Matti turned the steering wheel as she approached her facility, a pair of high-rise, green reflective glass buildings. She parked and retrieved a small black, soft leather briefcase from the floorboard of the front passenger seat. The twenty-nine-year-old code breaker checked her watch and walked toward the headquarters for the National Security Agency.

For nine years now, she’d driven to work on a secured base, pulled out her green (fully cleared) identification badge and slipped it over her head on a beaded neck chain. She invariably reported to work exactly fifteen minutes early. It could take a quarter hour to clear security on some days. Matti slid the badge into an access control terminal. She punched in her personal identification number and opened the door.
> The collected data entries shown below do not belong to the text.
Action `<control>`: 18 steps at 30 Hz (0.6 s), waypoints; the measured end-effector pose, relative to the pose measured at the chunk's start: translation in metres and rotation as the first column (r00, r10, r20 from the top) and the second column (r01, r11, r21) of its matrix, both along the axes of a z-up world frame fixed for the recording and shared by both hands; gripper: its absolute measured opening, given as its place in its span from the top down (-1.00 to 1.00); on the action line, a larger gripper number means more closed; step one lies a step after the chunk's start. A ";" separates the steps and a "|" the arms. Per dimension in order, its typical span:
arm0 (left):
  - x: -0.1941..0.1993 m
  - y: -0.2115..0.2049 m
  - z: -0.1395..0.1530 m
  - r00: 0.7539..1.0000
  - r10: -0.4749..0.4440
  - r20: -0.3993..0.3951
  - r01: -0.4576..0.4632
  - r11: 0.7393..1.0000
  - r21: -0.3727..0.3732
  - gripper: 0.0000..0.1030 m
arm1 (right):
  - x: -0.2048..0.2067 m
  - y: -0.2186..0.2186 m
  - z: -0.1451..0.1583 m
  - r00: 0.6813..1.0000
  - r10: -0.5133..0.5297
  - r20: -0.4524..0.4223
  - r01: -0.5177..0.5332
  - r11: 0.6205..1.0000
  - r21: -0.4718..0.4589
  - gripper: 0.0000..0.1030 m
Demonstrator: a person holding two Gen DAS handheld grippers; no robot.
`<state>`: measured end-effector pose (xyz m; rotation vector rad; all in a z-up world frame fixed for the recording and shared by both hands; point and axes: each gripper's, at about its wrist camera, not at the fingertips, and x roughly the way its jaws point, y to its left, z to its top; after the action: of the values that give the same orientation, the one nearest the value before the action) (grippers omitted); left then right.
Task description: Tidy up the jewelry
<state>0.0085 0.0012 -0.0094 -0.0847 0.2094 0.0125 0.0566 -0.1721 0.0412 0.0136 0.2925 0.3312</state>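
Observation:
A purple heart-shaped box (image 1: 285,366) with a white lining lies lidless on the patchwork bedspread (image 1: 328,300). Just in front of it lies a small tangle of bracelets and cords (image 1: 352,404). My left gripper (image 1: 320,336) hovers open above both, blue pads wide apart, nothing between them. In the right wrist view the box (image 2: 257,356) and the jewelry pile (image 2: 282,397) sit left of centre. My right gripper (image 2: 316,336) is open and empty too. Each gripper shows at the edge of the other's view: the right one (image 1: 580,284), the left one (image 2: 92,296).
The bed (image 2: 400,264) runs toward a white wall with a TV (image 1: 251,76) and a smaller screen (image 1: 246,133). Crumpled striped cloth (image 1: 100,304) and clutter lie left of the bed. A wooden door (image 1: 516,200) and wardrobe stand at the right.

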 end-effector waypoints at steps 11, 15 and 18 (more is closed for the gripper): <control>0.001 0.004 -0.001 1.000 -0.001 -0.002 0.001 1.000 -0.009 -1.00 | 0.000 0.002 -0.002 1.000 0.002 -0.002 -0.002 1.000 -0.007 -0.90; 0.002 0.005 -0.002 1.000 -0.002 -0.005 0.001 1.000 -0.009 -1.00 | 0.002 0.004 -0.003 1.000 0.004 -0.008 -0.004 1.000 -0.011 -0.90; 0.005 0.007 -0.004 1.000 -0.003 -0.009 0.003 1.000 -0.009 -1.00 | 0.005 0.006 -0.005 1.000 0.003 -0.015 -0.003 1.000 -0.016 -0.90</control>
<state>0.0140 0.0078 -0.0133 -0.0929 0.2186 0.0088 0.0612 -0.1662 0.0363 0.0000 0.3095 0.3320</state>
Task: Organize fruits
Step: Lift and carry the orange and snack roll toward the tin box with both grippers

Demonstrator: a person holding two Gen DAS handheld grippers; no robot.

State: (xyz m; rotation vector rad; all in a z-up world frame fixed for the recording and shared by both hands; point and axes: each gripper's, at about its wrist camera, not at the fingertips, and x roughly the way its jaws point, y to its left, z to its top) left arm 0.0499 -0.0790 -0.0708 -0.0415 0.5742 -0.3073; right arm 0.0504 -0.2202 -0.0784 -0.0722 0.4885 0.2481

Once inside, she waded through three checkpoints and was searched at each one. Her bag was checked for weapons, cameras, phones, iPods, and a host of other items banned by the agency’s M51 Physical Security Division.

There were two distinct areas within the NSA headquarters: Administrative and Secure. Matti worked in the Secure area.

She reached her fourth-floor office exactly on time. It was small and she shared it with three other analysts. On her desk were a computer, a notepad, and two telephones. The gray telephone was a secured line; the black phone wasn’t. Whenever a black phone was in use, the others in the office were alerted and they refrained from speaking aloud.

She placed her bag on the floor next to her desk and sat down. She was adjusting her seat when the black phone rang.

“Matti Harrold.”

“In my office,” said a man’s voice.

“Yes, sir,” Matti replied and hung up. She immediately stood and left her office for the unscheduled meeting with her supervisor. It wasn’t often he contacted her directly.

What did he want?

 

*

 

Matti Harrold sat across from her supervisor’s desk, stunned as much by what he was asking of her as she was by the president’s sudden death.

“Do you understand what your assignment is?” he asked without a hint of expression.

“Yes sir,” she replied, refocusing. “Though I
am
confused.”

“By what?” He was looking down at his desk, tapping on a closed letter sized folder. It was stamped “Secret” at the top left.

“Well, sir,” she said hesitantly, “we don’t deal in human intelligence. We protect American systems and information. We collect adversarial signal intelligence only. Executive Order 12333 prohibits gathering or sharing information about US citizens. Isn’t this out of the realm of what we do?”

She’d often impressed teachers and superiors with her ability to rattle off long streams of text or complicated sets of numbers. Technically, she was an
Eidetiker
, the name given to the estimated one in a thousand adults with an eidetic memory. It was a gift that had faded with age, as it did with most eidetic children. But she still possessed a significant ability to mentally retain detailed images for long periods of time.

Her memory wasn’t truly photographic, but she could filter out the clutter and focus on particular images and structures. Matti knew there were always skeptics who thought photographic or eidetic memory was a farce. Even her own therapist, who’d helped her through the darkest days of her adolescence, doubted Matti’s ability until she’d recalled to him the verbatim details of police reports and eyewitness accounts from the night her mother died. They were pieces to a code she’d never been able to crack. But her memory wouldn’t let her let go of it. It was a gift and a curse. And at the moment, she knew her boss was cursing it.

Her supervisor lifted his gaze to her without lifting his head. “No, Harrold,” he said. “There are many things we do here at NSA which are outside the realm of ‘what we do’. The Edward Snowden debacle should have made that clear to you. You’ve read the classified briefs on what that traitor did and did not reveal.”

“Yes, sir,” Matti said. “I read the Snowden briefs and saw the news accounts.”